Arm Technology (China) Co chief executive Allen Wu established a fund called Alphatecture whose aim is to invest in companies that use Arm technology, said the people, who requested anonymity discussing a personnel decision.
It is common – and legal – for semiconductor companies to use investment divisions to provide financial help to fledgling companies that cannot otherwise afford their typically pricey components. But the problem in Wu’s case is that Arm, along with partner company Hopu Investment Management Co, which together own Arm China, already have one of these funds. Wu’s move put him in direct competition with his employers, the people said.

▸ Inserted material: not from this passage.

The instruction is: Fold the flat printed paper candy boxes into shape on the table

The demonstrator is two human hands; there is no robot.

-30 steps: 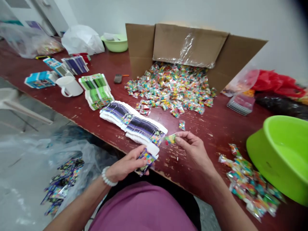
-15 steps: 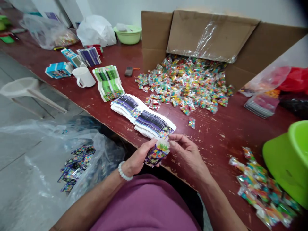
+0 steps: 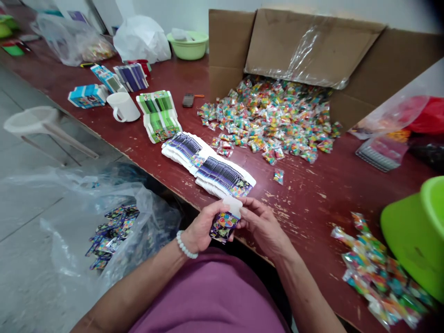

The tussle between Wu and British firm Arm is playing out against the backdrop of escalating tension between China and the US over leadership in key technologies. Arm, whose semiconductor designs underpin most the world’s mobile devices, relies on Chinese companies including Huawei Technologies for a large portion of its global revenue, and leans on Arm China to help it conduct business in China, the world’s biggest smartphone market.

Arm China called the allegations against Wu’s fund “inaccurate and misleading”.